Our bedroom had three windows overlooking the lake. We set up a portable table in front of the windows and did (no surprise, here) jigsaw puzzles on it. We either examined their shape or matched their color. When we found a piece that fit, it was divine. Hours flew by, as did our life together. Sadly, he passed away a few years after we sold the house.

I remained in the apartment we shared, but eventually, two years ago, I moved from that three-bedroom apartment to my current two-bedroom space in the same building. Mostly my friends and family couldn’t believe I had the interest and energy to do this. After all, I was 86 at the time and, trust me, moving is a hard job. But, I needed a new activity, and I had plenty of help from my kids, now grown, and their support was empowering.

And now…

I have settled into my new space, am unemployed, single, old, and with nothing to do. Just a few months ago, I had great activities that I loved doing: working, acting classes, flute lessons, play reading, classes at Bergen Community College for seniors, N.J. Symphony concert series, and social times with friends and family, all now gone due to Covid-19.

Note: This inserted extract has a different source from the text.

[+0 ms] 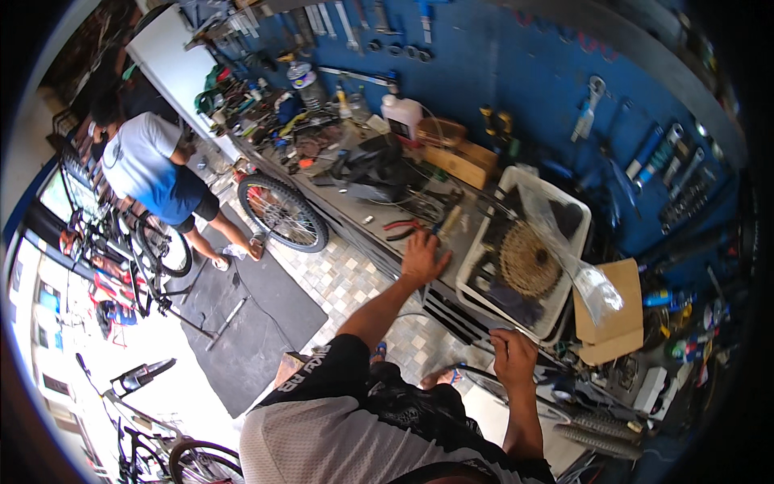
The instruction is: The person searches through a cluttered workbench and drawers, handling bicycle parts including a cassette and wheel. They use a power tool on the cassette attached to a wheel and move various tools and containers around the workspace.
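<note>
My left hand (426, 258) reaches onto the workbench (363, 214), fingers spread, just below red-handled pliers (401, 228) and beside small metal tools (443, 222). My right hand (512, 355) is raised by the front corner of a white plastic tray (468, 290), its fingers curled; whatever they may hold is hidden or too small to name. In the tray lie a gold bicycle cassette (524, 260), dark cloth and a clear plastic bag (556, 242). A cardboard piece (613, 315) sits right of it.
Another person (141, 169) stands at the left by bicycles on a mat (234, 339). A wheel (282, 218) leans on the bench. A wooden box (459, 161), white jug (401, 117) and wrenches (588, 105) on a blue wall line the back. More bicycles (161, 436) stand lower left.
</note>
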`<action>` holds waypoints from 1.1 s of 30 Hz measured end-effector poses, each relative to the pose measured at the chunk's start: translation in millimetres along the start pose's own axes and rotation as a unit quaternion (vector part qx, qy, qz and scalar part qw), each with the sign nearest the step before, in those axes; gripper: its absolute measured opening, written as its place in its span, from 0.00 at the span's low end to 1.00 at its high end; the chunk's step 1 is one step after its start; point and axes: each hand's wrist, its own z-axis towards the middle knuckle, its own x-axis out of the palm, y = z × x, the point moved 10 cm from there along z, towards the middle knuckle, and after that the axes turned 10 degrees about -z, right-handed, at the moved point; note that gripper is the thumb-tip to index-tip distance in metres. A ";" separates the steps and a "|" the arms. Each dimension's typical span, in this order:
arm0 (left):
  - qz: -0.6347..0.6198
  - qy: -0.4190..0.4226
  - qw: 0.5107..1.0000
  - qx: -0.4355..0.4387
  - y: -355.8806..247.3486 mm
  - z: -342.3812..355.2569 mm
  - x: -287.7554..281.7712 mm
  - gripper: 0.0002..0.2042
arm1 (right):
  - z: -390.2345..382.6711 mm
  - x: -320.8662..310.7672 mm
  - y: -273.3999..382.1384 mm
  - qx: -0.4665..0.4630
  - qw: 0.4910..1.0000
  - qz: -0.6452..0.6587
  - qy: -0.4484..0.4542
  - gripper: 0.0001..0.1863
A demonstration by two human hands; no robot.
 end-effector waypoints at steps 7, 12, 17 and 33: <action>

Oh, no! COVID is spoiling my precious remaining time on earth.

I began to be aware of feeling very sorry for myself. Instead of continuing along that path, I tried to think of fun things to do while remaining in my apartment. Yes, I’m sure you guessed it.

I started doing jigsaw puzzles again.

I buy the 1000 piece puzzles from Amazon. It’s fun selecting which to do next. I lay them out on my dining room table. These days no one comes to dinner, so it’s the perfect spot.

I’ve learned by reviewing my life until now that if something goes wrong in my existence, it’s up to me to fix it. My happiness is dependent on MY actions, and, for me, jigsaw puzzles seem to be the perfect vehicle. Yours may be something entirely different. Who cares if I have become a JIGSAW JUNKY?

I believe it’s a benefit for everyone to take responsibility for their lives. Joy and excitement are available to us at whatever level we can handle — each of us chooses how to hang out in our lives. There are no rehearsals for how we live each day. Do-overs don’t exist.

In May 2021, I celebrated my 89th B’day, and have been writing a blog each week for the past year. I learned more about myself than I expected. What a journey!